Positive cases reported by Public Health are up around 50% compared to the start of June. Yes, testing has also surged with Seattle and King County residents seeking tests at rates of around 2,000 to 3,000 per day. The most recent positive rate — the percentage of those who turn up positive with the virus out of those who have been tested — has been coming in at over 6% this week, a step back to the state of things a month or more ago. In the ZIP codes, covering Capitol Hill and the Central District, the increase has so far been less severe — positive cases are up around 12% in an area of the city where people have been seeking tests at higher than typical rates.

“Recent cases are from all areas of the county, with the largest increase in new cases in young adults and Seattle residents,” the county bulletin on the increase reads. “At this point, no specific venue or risk factor has been identified as a cause of the increase.”

Earlier this month, officials said there appeared to be no spike in infections due to Seattle’s massive crowds and protest activities in June as King County shifted to a second phase of lifting social distancing and business restrictions.

A major factor in King County’s recent increase, officials say from data collected during contact tracing efforts, is people becoming sick and not immediately isolating:

Health officials say the tracers are finding most people are waiting too long to go into isolation, saying only 21% of the people they contacted went into isolation on the day they first developed symptoms. More than half are waiting until they get tested. On average, there’s a 3-day gap between the time symptoms develop and when a person gets tested.
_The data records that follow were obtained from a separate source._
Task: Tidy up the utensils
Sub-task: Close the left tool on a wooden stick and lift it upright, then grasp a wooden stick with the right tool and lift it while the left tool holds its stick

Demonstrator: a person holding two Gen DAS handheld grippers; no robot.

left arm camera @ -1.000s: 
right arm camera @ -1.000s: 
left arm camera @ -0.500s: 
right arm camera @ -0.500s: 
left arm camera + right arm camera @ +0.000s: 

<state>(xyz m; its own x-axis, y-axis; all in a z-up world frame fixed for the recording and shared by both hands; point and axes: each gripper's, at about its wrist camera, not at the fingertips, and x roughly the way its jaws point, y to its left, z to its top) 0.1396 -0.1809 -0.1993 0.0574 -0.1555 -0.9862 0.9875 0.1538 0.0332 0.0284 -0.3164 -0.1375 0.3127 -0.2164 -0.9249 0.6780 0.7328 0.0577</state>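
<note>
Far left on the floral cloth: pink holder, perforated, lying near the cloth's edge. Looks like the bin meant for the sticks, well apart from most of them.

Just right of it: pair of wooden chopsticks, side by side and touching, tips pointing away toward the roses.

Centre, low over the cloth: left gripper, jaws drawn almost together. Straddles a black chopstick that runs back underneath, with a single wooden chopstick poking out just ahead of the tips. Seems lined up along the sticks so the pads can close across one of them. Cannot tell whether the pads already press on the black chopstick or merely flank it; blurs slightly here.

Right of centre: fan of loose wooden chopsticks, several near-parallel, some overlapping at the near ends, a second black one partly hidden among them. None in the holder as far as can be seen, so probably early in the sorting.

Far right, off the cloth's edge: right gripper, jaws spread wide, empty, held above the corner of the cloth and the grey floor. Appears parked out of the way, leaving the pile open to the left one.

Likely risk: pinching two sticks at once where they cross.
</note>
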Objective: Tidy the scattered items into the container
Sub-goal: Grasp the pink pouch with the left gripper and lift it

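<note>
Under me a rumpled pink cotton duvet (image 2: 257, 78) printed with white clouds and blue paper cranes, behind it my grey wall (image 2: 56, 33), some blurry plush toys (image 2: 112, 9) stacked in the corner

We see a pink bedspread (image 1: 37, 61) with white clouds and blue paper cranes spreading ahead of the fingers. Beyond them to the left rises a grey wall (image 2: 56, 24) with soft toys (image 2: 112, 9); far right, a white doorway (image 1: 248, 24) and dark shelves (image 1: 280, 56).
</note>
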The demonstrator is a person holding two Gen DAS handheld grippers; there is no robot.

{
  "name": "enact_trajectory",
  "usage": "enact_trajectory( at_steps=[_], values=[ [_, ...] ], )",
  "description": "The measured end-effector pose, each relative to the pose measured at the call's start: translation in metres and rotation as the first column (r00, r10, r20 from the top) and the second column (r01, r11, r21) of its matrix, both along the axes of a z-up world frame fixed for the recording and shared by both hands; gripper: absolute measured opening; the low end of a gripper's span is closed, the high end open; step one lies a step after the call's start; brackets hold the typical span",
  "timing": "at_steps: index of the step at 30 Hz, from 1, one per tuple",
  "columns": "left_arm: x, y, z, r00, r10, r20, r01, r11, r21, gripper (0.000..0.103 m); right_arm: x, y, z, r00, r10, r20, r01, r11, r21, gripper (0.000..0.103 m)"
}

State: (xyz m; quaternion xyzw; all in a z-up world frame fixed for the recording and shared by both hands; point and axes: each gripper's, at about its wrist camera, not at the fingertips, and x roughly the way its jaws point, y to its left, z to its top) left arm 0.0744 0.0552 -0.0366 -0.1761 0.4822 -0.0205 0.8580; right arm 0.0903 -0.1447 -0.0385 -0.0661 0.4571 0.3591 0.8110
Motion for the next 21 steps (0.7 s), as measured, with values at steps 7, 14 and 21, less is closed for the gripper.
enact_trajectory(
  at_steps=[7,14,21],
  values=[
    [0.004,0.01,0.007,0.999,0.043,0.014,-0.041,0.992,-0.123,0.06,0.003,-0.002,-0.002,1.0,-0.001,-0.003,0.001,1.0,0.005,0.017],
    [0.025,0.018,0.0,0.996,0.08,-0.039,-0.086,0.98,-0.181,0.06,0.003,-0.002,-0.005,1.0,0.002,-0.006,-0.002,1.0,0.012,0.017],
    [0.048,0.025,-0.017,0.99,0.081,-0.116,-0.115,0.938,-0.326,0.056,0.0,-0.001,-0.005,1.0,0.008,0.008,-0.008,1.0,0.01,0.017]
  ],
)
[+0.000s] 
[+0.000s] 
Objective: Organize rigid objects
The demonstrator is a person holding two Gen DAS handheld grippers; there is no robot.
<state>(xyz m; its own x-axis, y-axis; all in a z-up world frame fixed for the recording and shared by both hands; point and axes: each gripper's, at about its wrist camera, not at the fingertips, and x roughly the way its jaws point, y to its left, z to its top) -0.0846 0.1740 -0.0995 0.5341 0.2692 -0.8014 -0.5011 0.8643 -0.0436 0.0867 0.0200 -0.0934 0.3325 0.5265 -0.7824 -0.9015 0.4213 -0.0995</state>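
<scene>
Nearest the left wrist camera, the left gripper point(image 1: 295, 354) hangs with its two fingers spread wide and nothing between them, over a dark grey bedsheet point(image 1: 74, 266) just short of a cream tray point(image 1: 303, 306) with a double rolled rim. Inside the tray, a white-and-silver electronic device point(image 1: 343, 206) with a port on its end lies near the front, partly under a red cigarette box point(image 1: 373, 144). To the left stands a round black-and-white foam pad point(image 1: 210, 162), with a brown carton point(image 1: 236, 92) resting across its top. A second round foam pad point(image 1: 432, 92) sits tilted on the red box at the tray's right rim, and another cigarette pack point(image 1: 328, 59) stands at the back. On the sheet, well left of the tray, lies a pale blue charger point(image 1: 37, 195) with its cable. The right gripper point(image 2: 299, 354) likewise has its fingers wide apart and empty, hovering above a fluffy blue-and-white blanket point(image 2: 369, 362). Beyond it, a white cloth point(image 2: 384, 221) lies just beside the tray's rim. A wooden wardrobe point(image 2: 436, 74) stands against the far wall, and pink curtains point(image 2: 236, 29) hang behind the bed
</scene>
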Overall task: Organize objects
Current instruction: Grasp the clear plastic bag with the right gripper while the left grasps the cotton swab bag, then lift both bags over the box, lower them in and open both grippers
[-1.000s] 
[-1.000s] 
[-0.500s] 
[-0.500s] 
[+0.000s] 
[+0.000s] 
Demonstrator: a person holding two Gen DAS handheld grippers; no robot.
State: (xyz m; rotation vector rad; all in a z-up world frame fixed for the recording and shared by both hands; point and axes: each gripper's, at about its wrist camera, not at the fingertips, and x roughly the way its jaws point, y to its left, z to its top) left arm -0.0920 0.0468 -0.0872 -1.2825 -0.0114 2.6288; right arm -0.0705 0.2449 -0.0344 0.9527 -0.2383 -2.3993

Here is the county’s overview of COVID-19 symptoms:

People with COVID-19 have had a wide range of symptoms reported – ranging from mild symptoms to severe illness. Symptoms may appear 2-14 days after exposure to the virus. People with these symptoms may have COVID-19: fever or chills, cough, shortness of breath or difficulty breathing, fatigue, muscle or body aches, headache, new loss of taste or smell, sore throat, congestion or runny nose, nausea or vomiting, diarrhea. This list is not all possible symptoms. Please consult your medical provider for any other symptoms that are severe or concerning to you.

Face masks continue to be an important factor in staying healthy. “The virus that causes COVID-19 is principally spread by droplets that you exhale when you are normally breathing, as well as when you talking, singing, coughing or sneezing,” the Washington State Department of Health writes in a “science of masks” update. “These droplets can float in the air and infect people who are near you.”

Earlier this month, Seattle announced a new free testing initiative that has added two mobile clinics — one to the north off Aurora and one in SoDo — as well as expanded recommendations for who should seek a test that includes anyone feeling even mild symptoms or who has had even a brief exposure to someone who is sick or tested positive.

Worries about the continued spread of the virus led state officials to order Washington-wide mask mandates that started Friday.